To mitigate or not to mitigate…

Discussion in 'RPG Discussion' started by shalaban, Nov 16, 2009.

  1. shalaban

    shalaban Chevalier

    As a Player or Game Master, what type of Game do you like?

    Do you like a game where the story and charter development is the first priority? A game where the Game Master has to fake some die rolls, bend some rules, and give brakes to Players; just so long as it is in the interest of the Players and to further game/story development.

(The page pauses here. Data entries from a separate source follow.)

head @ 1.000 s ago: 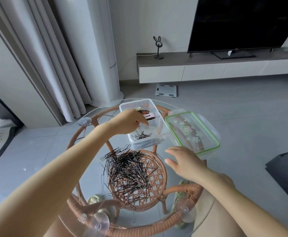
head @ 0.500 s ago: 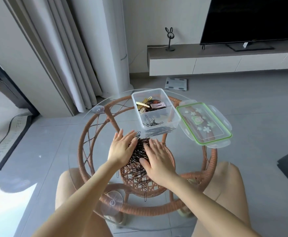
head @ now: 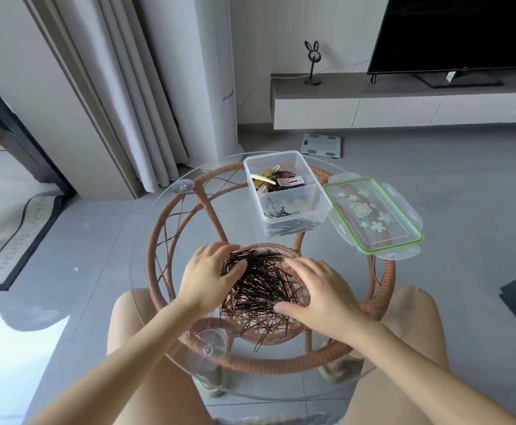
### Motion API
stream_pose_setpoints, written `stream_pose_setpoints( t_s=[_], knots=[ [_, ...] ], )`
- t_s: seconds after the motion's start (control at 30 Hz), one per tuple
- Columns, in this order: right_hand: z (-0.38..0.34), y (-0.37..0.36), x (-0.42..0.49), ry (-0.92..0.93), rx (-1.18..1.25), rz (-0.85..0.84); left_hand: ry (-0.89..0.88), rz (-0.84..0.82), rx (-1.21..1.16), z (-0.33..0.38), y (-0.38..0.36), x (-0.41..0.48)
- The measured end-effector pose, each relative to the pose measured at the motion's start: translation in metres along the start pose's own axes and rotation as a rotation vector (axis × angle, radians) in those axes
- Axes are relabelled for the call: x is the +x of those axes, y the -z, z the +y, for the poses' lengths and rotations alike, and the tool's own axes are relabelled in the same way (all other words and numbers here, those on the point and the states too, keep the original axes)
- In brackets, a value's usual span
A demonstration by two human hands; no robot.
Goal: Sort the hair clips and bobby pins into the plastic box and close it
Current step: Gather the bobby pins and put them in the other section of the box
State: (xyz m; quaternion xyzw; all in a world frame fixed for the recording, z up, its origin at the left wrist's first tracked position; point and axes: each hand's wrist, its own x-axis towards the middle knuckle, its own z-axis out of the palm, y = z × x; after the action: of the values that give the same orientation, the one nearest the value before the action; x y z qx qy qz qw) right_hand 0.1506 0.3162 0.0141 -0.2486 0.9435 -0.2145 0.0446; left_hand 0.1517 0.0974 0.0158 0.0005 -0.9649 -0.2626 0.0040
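The person sits at a round glass table (head: 146,271) with a rattan frame showing through the top, and both hands are down on a heap of dark bobby pins (head: 259,280) near the middle of it. The left hand (head: 210,276) lies on the left side of the heap, fingers spread and slightly curled over the pins, thumb pointing in across them; it presses on them rather than pinching any. The right hand (head: 318,289) rests on the right side, palm down, fingers loosely splayed and flat, cupping the edge of the heap without closing on anything. A few stray pins lie loose at the near edge of the heap.

Farther off sits the clear plastic box (head: 287,188), open, with a divider across it. Its far compartment holds the hair clips (head: 278,180), yellow, pink and dark ones in a jumble. Its near compartment holds a small cluster of bobby pins. Just to the right of the box, touching or nearly so, lies the lid (head: 373,214), clear with a green seal and flower prints, flat on the glass
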Motion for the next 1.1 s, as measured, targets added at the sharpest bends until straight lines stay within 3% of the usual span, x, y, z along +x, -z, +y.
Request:
stream_pose_setpoints(
  t_s=[0.13,0.3,0.6,1.1],
  knots=[
    [-0.003,0.002,-0.001,-0.016,-0.263,-0.117,0.075,-0.155,0.278,0.008,0.009,-0.013],
    [-0.02,-0.013,0.009,-0.021,-0.112,-0.052,0.015,-0.256,0.351,0.025,0.003,-0.019],
    [-0.017,-0.005,0.012,0.043,0.038,-0.009,0.042,-0.191,0.18,0.03,0.011,-0.014],
    [-0.006,0.056,0.011,-0.048,0.154,0.106,0.132,-0.178,0.066,0.022,0.055,-0.003]
  ],
)
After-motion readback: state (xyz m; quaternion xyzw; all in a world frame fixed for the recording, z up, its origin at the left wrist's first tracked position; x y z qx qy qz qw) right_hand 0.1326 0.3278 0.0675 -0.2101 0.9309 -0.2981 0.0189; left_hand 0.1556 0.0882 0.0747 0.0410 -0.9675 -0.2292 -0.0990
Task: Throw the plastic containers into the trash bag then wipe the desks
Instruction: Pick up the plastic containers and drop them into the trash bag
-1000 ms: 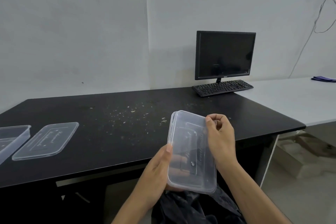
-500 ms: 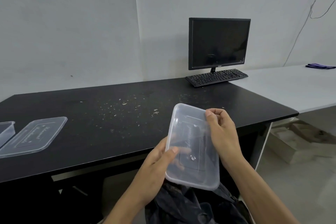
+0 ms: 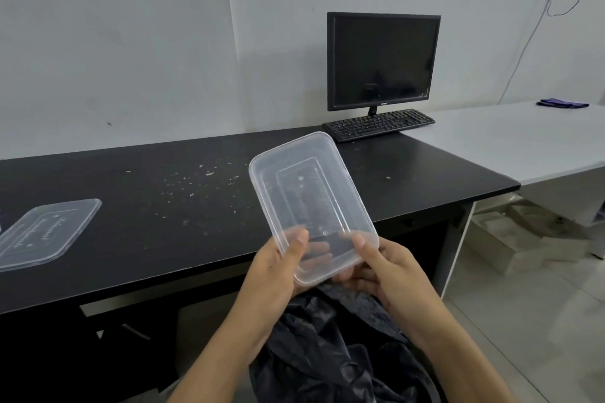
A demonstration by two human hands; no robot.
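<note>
Plastic container (image 3: 311,199) is in the air, not binned yet. Trash bag (image 3: 327,353), black and crumpled, sits at 6 o'clock directly below it; can't tell if its mouth is open. Left hand (image 3: 278,268) and right hand (image 3: 389,268) both grip the container's near short end, fingers (image 3: 298,239) curled round it, with thumbs on top and the rest showing through the plastic underneath. Container tilts up toward 12, over the near edge of the black desk (image 3: 147,249), and looks empty.

My read of what's left:
- Drop this one.
- Bin the clear lid (image 3: 45,229), lying flat on the desk at 9 o'clock.
- Wipe. Not started; crumbs (image 3: 196,180) are scattered mid-desk at 11.

White desk (image 3: 507,141) at 2 o'clock abuts the black one. Purple cloth (image 3: 563,104) lies at its far end, likely the wipe.
</note>
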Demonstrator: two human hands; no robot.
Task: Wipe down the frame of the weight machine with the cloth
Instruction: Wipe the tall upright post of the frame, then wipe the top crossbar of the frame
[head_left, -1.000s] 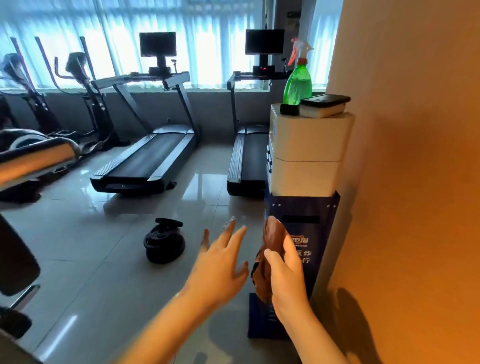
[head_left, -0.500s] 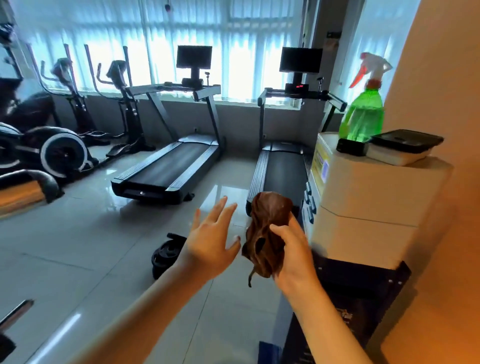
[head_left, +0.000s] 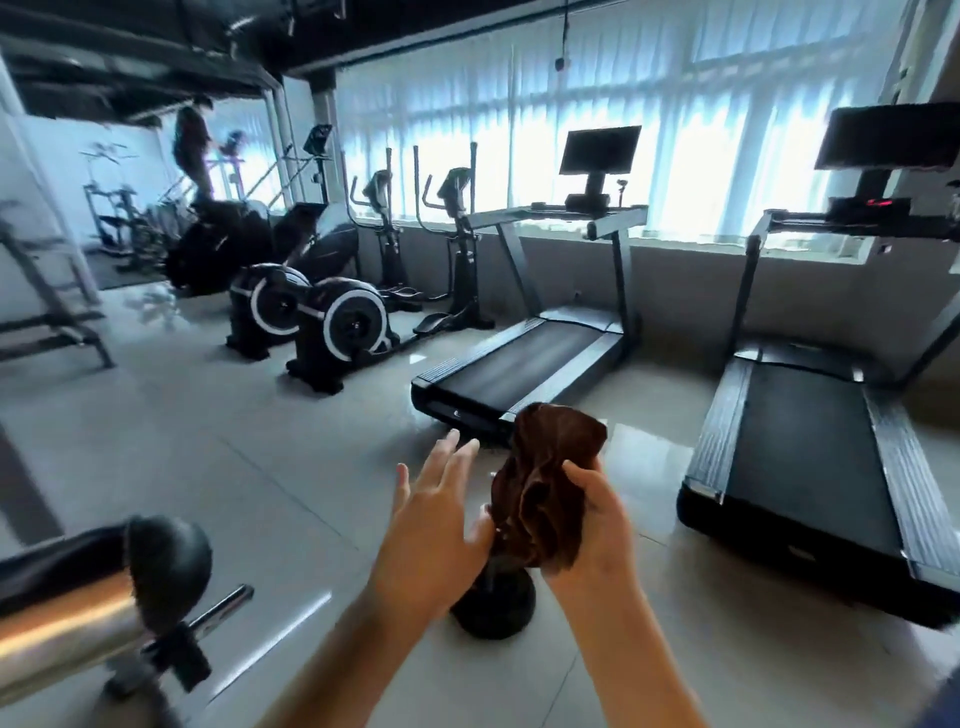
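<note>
A crumpled brown cloth (head_left: 545, 483) is bunched up in front of me, gripped from the right side by my right hand (head_left: 592, 525). My left hand (head_left: 431, 514) is just left of the cloth with fingers spread and straight, its thumb side close to the cloth. At the lower left, part of a weight machine (head_left: 78, 608) shows a steel bar with a black pad and a thin chrome peg; both hands are well to the right of it.
Black weight plates (head_left: 493, 603) lie on the tiled floor under my hands. Two treadmills (head_left: 524, 369) (head_left: 810, 467) stand ahead and to the right. Exercise bikes (head_left: 332, 322) and ellipticals line the window wall at the left.
My view has swung left and up: the white box stack with the spray bottle has left the frame and the weight machine bar has come in at lower left. My hands kept their pose.
</note>
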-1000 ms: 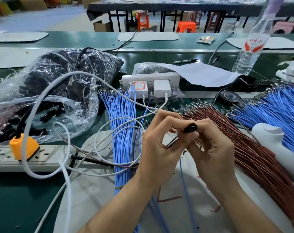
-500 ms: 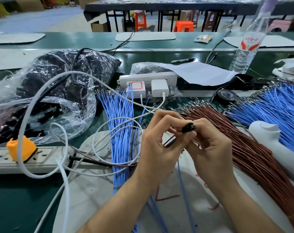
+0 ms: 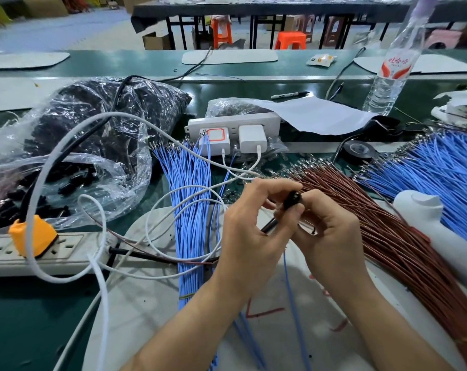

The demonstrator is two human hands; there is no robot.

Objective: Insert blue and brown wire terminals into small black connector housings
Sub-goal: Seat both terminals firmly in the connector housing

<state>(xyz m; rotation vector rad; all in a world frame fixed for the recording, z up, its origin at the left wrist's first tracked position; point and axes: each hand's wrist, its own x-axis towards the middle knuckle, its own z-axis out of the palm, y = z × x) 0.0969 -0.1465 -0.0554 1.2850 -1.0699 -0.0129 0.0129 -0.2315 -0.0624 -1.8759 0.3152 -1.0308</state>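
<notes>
Pinching a small black connector housing [image 3: 292, 200] between their fingertips, the left hand [image 3: 249, 236] and right hand [image 3: 331, 245] meet above the mat, a blue wire [image 3: 294, 303] trailing below, beside the brown wire bundle [image 3: 387, 231].

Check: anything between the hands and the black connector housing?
Nothing visible. Left hand and right hand both pinch the black connector housing directly; a blue wire hangs below them.

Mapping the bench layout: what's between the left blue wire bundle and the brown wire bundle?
In the head view, both hands, left hand and right hand, pinching a black connector housing on the grey mat.
</notes>
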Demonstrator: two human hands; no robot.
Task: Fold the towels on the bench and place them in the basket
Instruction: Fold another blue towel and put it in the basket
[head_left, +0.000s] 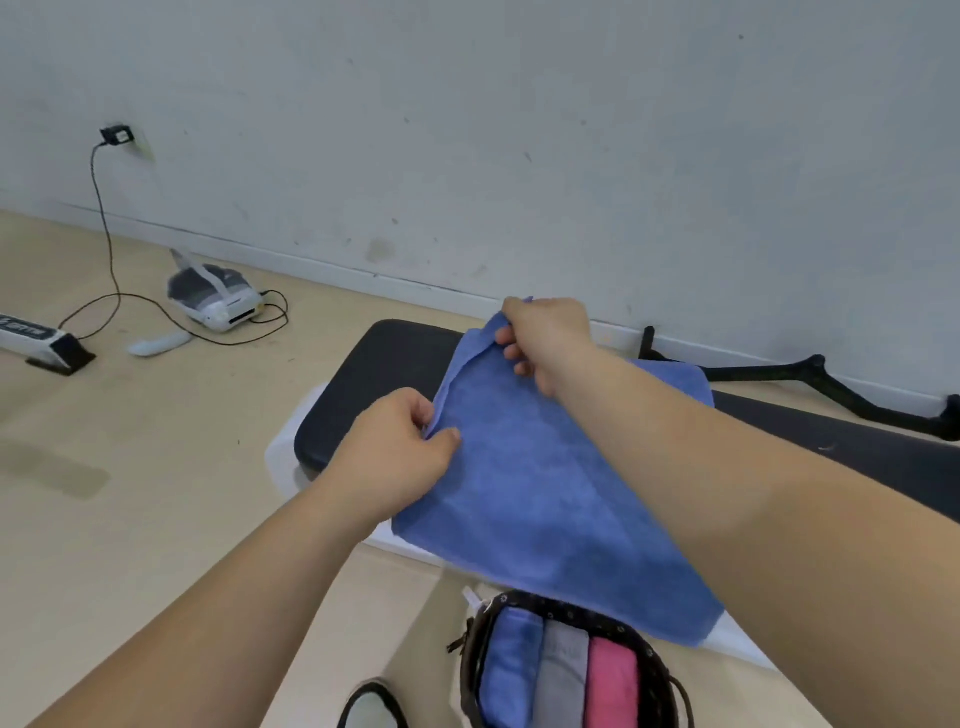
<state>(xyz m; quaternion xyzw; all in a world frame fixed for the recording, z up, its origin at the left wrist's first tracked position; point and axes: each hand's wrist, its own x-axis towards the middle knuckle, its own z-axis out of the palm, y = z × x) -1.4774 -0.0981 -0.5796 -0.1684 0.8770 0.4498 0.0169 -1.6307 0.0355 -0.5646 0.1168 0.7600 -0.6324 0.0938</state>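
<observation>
As left grip (400, 447) and right grip (545, 332) pinch its edge, blue towel (545, 499) drapes the bench (374, 374)

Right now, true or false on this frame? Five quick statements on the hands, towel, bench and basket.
1. The left hand pinches the blue towel. True.
2. The right hand lies flat on the bench. False: it grips the blue towel's far corner.
3. The blue towel lies across the bench. True.
4. The basket is empty. False: it holds a blue folded towel, a grey folded towel and a pink folded towel.
5. A black cable hangs from the wall socket. True.
</observation>
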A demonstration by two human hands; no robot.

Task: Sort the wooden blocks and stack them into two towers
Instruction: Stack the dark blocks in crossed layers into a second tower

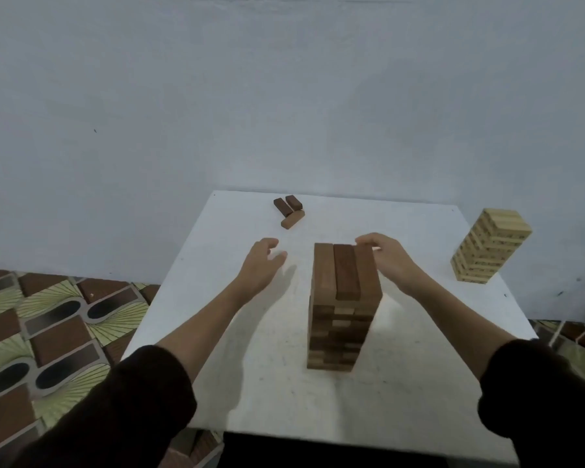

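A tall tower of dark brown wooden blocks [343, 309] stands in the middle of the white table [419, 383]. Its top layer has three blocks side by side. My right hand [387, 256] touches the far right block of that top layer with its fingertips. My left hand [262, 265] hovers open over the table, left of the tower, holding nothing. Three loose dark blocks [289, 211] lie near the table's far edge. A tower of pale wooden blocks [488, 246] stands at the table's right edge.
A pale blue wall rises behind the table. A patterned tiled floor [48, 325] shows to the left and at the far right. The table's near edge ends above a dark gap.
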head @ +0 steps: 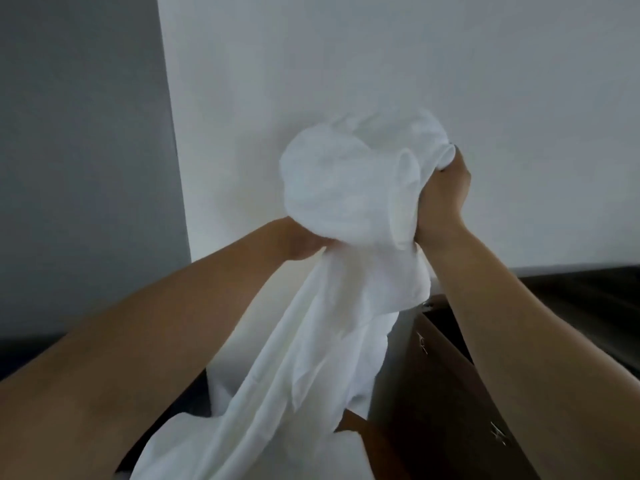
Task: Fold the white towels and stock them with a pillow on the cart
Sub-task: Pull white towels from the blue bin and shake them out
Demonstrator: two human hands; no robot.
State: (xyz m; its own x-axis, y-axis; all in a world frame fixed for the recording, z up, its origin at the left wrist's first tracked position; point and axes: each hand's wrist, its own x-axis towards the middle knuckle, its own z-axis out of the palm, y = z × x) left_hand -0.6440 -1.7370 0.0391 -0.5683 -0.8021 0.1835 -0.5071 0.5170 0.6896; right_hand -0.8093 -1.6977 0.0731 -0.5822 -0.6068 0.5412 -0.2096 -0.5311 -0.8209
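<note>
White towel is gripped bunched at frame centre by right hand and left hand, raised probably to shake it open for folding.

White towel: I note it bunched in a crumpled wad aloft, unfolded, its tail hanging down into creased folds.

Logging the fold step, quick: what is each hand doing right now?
Left hand: grips the white towel from below, fingers hidden in the cloth.
Right hand: fingers curled round the towel's bunched top.
</note>
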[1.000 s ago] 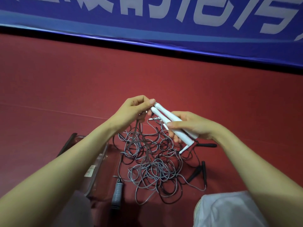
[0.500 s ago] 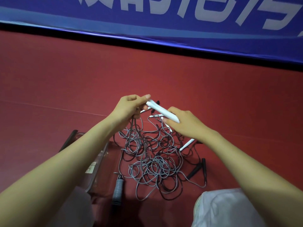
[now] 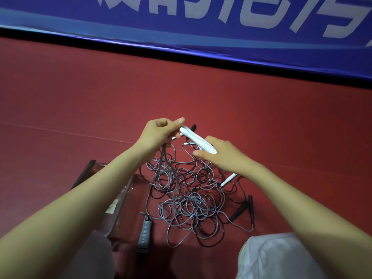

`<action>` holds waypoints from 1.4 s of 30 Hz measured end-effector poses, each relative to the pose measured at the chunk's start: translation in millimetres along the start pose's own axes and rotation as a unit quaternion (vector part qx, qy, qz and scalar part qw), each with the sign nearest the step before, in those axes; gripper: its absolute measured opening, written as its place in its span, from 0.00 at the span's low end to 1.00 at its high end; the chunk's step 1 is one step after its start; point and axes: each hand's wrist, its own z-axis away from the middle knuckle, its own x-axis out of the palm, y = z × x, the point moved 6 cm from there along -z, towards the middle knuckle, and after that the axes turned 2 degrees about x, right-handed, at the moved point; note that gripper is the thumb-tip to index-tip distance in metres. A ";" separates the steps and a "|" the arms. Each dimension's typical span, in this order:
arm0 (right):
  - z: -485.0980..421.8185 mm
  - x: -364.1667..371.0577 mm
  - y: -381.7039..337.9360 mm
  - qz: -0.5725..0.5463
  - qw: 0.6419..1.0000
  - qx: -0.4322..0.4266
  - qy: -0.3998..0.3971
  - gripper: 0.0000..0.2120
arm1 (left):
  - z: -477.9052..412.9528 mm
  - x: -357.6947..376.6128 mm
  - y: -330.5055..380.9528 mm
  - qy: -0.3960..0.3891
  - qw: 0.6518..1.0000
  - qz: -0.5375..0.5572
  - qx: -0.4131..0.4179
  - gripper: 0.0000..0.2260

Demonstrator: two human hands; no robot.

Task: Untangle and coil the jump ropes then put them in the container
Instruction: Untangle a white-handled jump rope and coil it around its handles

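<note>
A tangle of grey and black jump ropes lies on the red floor. My left hand pinches the upper end of the white handles and grips grey cord strands that hang down into the tangle. My right hand holds the lower part of the same white handles, fingers curled round them; their lower tip sticks out below my wrist. A grey ribbed handle lies at the pile's lower left, black handles at its right. The clear container stands left of the pile, partly hidden by my left forearm.
A blue banner with white lettering runs along the far edge of the red floor. My knees, one in dark cloth and one in white, frame the bottom of the view.
Both hands rose slightly with the white handles. My right hand slid up along them and now covers more of their length; the lifted cords hang a little tighter.
</note>
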 end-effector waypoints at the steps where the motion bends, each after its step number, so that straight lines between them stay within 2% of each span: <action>1: 1.0 -0.8 -0.3 0.034 0.999 0.001 0.007 0.13 | 0.0 0.4 -0.8 -0.001 1.000 -0.005 0.002 0.12; 3: 2.2 -6.3 -3.3 0.140 0.989 -0.002 0.037 0.11 | -0.5 1.7 -1.6 -0.004 1.000 -0.003 0.003 0.12; 6: 4.1 -28.0 -9.4 0.296 0.947 -0.020 0.125 0.12 | 0.5 9.0 -2.8 -0.048 0.998 0.014 -0.028 0.16; 9: 4.9 -47.8 -8.7 0.312 0.931 -0.021 0.187 0.12 | 6.6 22.6 -9.0 -0.143 0.986 -0.028 -0.074 0.24; 11: 2.8 -61.6 -2.8 0.243 0.942 0.003 0.233 0.11 | 11.6 28.3 -12.3 -0.178 0.980 -0.049 -0.075 0.23; 13: 1.2 -74.6 6.2 0.126 0.951 0.029 0.282 0.12 | 15.2 32.8 -12.1 -0.209 0.976 -0.042 -0.049 0.17; 16: 0.3 -83.2 13.8 -0.022 0.944 0.025 0.328 0.13 | 24.5 45.3 -9.4 -0.259 0.965 -0.024 -0.025 0.10; 20: -4.0 -77.3 5.9 -0.069 0.943 0.010 0.325 0.12 | 27.6 56.8 -14.3 -0.199 0.977 0.039 -0.065 0.23; 23: -10.0 -76.1 6.2 -0.108 0.940 0.029 0.322 0.11 | 24.4 53.9 -10.4 -0.170 0.985 -0.004 -0.017 0.17; 25: -14.3 -73.7 11.7 -0.186 0.935 0.042 0.298 0.09 | 22.9 51.2 -6.7 -0.165 0.986 -0.017 0.004 0.12; 28: -18.2 -64.7 12.6 -0.403 0.887 0.027 0.225 0.07 | 20.7 47.0 -2.7 -0.134 0.990 -0.025 0.034 0.07; 31: -20.4 -59.9 5.8 -0.531 0.828 0.005 0.183 0.10 | 19.8 47.4 1.9 -0.108 0.994 0.010 0.031 0.14; 32: -21.5 -58.7 4.8 -0.553 0.812 0.005 0.183 0.10 | 20.2 49.2 3.4 -0.111 0.993 0.028 0.025 0.17; 36: -22.1 -56.1 3.2 -0.626 0.747 0.020 0.223 0.12 | 32.3 67.8 6.9 -0.165 0.985 0.047 0.005 0.11; 38: -22.6 -55.3 2.2 -0.653 0.720 0.025 0.233 0.15 | 38.1 77.7 2.5 -0.185 0.981 0.056 -0.017 0.11; 42: -22.9 -49.9 -2.3 -0.659 0.718 0.046 0.218 0.13 | 38.7 80.6 -11.4 -0.187 0.977 0.072 -0.070 0.12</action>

    Do you like a game where simulation (BTB rules GMing) and the winds of change (the dice stand as they are) are the first priority? A game where the GM pulls no punches and rolls as much of the dice as he can in front of the Players, adhere to the rules, and if the dice or decision making go badly will let the events unfold without mitigation; just so long as the game is balanced and the Players are never railroaded in any way.

    I think most people would try to balance the two (like freedom & security) but if you fall on one side or had to pick which one would it be?
  2. chgowiz

    chgowiz Footpad

    I subscribe to the third choice - the Rick Krebs rule choice - "Have fun!" (how you get to fun is either from #1 or #2)
  3. Dale

    Dale Administrator

    I don't let the rules get before the storyline. So, I see myself as the first option. I won't punish a character/party for a crappy die roll that ends their life/campaign. If they did something to deserve their untimely end- then so be it.

    If they die as the storyline unfolds, then it is how the story ends for that character. Hopefully it was a good enough tale that the Bards will sing about it.
  4. kveldulf

    kveldulf Chevalier

    Actually, I'd say your first line pretty much sums it up - preference one way or the other is really up to what is most enjoyable for you and your players.

    In my own games, it depends what level of the game you look at. Generally, I'll have one to three "storyline" threads available to the players (up to them to explore or ignore); the ones the players show interest in will come and go (one to three games that are related, then one not - or the reverse mix depending). To break things up, there are standalone adventures or two-parters that are more sandbox type designs.

    I also like to throw "easter eggs" into campaigns - for instance, a henchman who was abandoned for dead in a dungeon by the 2nd lvl players shows up when the party is three levels higher - only now their embittered former henchman is the flunkie of a villain and looking to settle the score.

    Personally, I'm ok with either approach so long as the Dm and players are flexible in the interest of the fun factor. While the dice should stand, I have an understanding with my players I reserve the right to - rarely, and only when justified - adjust a ruling. Conversely, if a player comes up with a plausible and brilliant idea during play, I am not going to shoot them down "just because" they for example don't have a skill for it. This is one reason I have come to appreciate AD&D 1e and pre-skill system BECM - while defined skill systems may help some players, I find they also often stifle creative player ideas. In my experience, many players will self edit their ideas based on the system (in 3rd ed for example, a player might not attempt to have their PC swing on a rope across a room in a tavern brawl because they lack the appropriate skill, whereas in AD&D 1e the same player might remember the rope described and just go for it).

    With regard to letting the dice stand, I have to say that some of my fondest memories resulted from that approach - including one time when as a player we had a TPK, but for such a ridiculous chain of events we all had a great laugh about it.